In a way this is poor man's generational GC. It's poor man's in the sense that it requires the user to manually specify which objects are long-lived. On the other hand, it could be better than generational GC in some ways because you wouldn't need tons of compiler infrastructure or pay tons of performance penalties to update the GC data structures on simple pointer assignment.

Then again, I don't imagine GC.forget being particularly easy to implement either, except in the simplest case where you have a huge array that takes up a whole pool. You'd have to do things like split pools in half if forget() was called on an object in the middle of a pool.

On 2/19/2011 5:34 PM, Steven Schveighoffer wrote:
On Sat, 19 Feb 2011 00:03:27 -0500, dsimcha <[email protected]> wrote:

I've been trying out D's new 64-bit compiler and a serious barrier to
using it effectively seems to be abysmal garbage collection
performance with large heaps. It seems like the time for a garbage
collection to run scales linearly with the size of the heap *even if
most of the heap is marked as NO_SCAN*. I'm running a program with a
heap size of ~6GB, almost all of which is strings (DNA sequences),
which are not scanned by the GC. It's spending most of its time in GC,
based on pausing it every once in a while in GDB and seeing what's at
the top of the stack.

Here's a test program and the results for a few runs.

import std.stdio, std.datetime, core.memory, std.conv;

void main(string[] args) {
if(args.length < 2) {
stderr.writeln("Need size.");
return;
}

immutable mul = to!size_t(args[1]);
auto ptr = GC.malloc(mul * 1_048_576, GC.BlkAttr.NO_SCAN);

auto sw = StopWatch(autoStart);
GC.collect();
immutable msec = sw.peek.msecs;
writefln("Collected a %s megabyte heap in %s milliseconds.",
mul, msec);
}

Outputs for various sizes:

Collected a 10 megabyte heap in 1 milliseconds.
Collected a 50 megabyte heap in 4 milliseconds.
Collected a 200 megabyte heap in 16 milliseconds.
Collected a 500 megabyte heap in 41 milliseconds.
Collected a 1000 megabyte heap in 80 milliseconds.
Collected a 5000 megabyte heap in 397 milliseconds.
Collected a 10000 megabyte heap in 801 milliseconds.
Collected a 30000 megabyte heap in 2454 milliseconds.
Collected a 50000 megabyte heap in 4096 milliseconds.
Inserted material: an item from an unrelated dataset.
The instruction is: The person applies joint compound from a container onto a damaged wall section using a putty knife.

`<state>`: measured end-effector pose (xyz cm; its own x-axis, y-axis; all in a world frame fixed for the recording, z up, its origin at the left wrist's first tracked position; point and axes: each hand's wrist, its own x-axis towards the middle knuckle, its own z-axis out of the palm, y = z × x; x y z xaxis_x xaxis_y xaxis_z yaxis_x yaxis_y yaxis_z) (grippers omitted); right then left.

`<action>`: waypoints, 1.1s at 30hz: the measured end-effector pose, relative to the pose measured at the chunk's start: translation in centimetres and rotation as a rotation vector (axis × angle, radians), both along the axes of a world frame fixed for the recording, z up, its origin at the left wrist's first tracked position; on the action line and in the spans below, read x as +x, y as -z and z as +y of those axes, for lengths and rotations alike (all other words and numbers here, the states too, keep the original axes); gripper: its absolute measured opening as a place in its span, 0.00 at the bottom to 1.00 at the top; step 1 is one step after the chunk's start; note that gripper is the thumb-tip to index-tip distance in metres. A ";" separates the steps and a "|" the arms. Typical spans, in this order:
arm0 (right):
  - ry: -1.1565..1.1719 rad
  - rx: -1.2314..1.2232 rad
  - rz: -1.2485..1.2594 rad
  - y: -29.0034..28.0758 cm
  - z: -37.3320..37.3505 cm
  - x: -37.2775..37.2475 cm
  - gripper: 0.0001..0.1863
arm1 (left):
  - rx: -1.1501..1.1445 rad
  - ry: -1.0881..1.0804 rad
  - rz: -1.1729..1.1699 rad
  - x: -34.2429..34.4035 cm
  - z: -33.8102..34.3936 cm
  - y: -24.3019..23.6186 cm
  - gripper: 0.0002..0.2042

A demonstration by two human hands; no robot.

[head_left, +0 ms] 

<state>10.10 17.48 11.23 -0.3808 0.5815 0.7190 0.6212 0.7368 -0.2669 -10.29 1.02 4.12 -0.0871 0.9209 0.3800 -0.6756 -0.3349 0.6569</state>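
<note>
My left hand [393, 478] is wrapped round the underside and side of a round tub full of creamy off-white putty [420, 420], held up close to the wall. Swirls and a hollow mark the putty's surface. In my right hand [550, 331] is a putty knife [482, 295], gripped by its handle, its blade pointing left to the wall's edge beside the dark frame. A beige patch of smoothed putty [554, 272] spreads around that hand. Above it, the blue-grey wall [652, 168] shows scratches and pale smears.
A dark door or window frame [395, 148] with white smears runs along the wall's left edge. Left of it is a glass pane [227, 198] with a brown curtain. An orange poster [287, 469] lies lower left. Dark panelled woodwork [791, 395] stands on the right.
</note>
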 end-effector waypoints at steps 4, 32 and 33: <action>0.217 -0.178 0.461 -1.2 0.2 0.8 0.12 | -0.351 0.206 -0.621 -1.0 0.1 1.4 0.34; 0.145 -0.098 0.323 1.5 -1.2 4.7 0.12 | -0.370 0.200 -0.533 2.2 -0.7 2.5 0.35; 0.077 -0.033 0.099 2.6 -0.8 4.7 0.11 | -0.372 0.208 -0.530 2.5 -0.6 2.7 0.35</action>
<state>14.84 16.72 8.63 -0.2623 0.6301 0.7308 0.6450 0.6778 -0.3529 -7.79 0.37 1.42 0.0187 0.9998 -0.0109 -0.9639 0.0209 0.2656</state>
Note that these tests were run on a server with over 100 GB of
physical RAM, so a shortage of physical memory isn't the problem.
Shouldn't GC be O(1) with respect to the size of the unscanned portion
of the heap?

Having recently constructed the GC model in my head (and it's rapidly
deteriorating from there, believe me), here is a stab at what I see
could be a bottleneck.

The way the GC works is you have this giant loop (in pseudocode):
bool changed;
while(changed)
{
changed = false;

foreach(memblock in heap)
{
if(memblock.marked && memblock.containsPointers)
foreach(pointer in memblock)
{
auto memblock2 = heap.findBlock(pointer);
if(memblock2 && !memblock2.marked)
{
memblock2.mark();
changed = true;
}
}
}
}

So you can see two things. First, every iteration of the outer while
loop loops through *all* memory blocks, even if they do not contain
pointers. This has a non-negligible cost.
Second, there looks like the potential for the while loop to mark one,
or at least a very small number, of blocks, so the algorithm worst case
degenerates into O(n^2). This may not be happening, but it made me a
little uneasy.

The part in my mind that already deteriorated is whether marked blocks
which have already been scanned are scanned again. I would guess not,
but if that's not the case, that would be a really easy thing to fix.

Also note that the findPointer function is a binary search I think. So
you are talking O(lg(n)) there, not O(1).

Like I said, I may not remember exactly how it works.